The prophet Isaiah reorients us to the true purpose of fasting: and that is, to free us from our false self that, in our authenticity, we may live into the presence of God’s reign that already is here in our midst and truly participate in its active work bringing the love and presence of Jesus in every space that we inhabit. Thus we see everything that the prophet Isaiah prescribes as antithetical to all of the many faces of the false self.

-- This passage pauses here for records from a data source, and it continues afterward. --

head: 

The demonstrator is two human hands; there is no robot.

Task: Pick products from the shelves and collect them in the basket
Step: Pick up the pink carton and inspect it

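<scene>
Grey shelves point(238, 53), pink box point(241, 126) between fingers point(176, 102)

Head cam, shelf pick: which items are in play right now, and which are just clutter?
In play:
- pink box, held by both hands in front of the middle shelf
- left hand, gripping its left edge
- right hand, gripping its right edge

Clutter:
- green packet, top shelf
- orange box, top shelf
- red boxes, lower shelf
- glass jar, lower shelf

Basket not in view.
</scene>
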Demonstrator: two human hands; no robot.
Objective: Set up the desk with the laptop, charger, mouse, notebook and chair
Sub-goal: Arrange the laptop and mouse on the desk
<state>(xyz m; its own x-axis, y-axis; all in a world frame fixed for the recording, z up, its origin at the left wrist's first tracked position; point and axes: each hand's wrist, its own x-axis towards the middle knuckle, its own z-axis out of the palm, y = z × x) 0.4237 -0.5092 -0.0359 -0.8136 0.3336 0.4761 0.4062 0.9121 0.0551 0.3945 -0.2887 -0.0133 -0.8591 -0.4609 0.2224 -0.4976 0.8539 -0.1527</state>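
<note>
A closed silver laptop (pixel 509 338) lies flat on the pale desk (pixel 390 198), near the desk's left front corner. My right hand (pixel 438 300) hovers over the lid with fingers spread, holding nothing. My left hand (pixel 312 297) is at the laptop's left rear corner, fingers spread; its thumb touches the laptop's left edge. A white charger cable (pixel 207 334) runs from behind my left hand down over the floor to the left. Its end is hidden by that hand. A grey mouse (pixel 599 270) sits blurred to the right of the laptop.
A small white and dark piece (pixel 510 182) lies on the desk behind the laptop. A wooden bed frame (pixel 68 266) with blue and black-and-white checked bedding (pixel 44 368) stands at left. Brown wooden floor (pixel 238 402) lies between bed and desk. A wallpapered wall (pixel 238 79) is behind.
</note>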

Instead, he calls us to God’s true desire for us: to live a life that gives of the self for the sake of others, to be a part of all that seeks to loose the bonds of injustice, the things that undo the thongs of the yoke, work that set the oppressed free, to share the bread with the hungry, to bring the homeless to your house, covering the naked, and all that prevents us from alienating ourselves from our neighbors and from the good earth.d
On February 15, 2019, the New York times reported that Ruth Knight, the Church of England’s environmental policy officer, had asked its adherents, and broadly to all, to add a new culprit to the list of ills they forsake as penance even for the short 6 weeks of Lent as penance. One of the “Five Marks of Mission” that the Church of England lists in describing its purpose is “environmental stewardship to safeguard the integrity of creation.” Specifically, the church wants people to avoid the plastic consumer products and packaging that have become a major environmental problem, polluting oceans and rivers, fouling beaches, killing wildlife and clogging landfills. They found a practical application for their mission purpose – one the was not aimed at its institutional preservation, but in the care for the sake of God’s creation.
Are you fasting for yourself this Lenten season? Or, are you fasting for others, and for the earth?
1 thought on “Fasting? From What?”
Father Chag, OSA once said that fasting from meat is irrelevant in poverty stricken areas like the Philippines where people seldom eat meat. He suggested to give up something and use it to help the needy.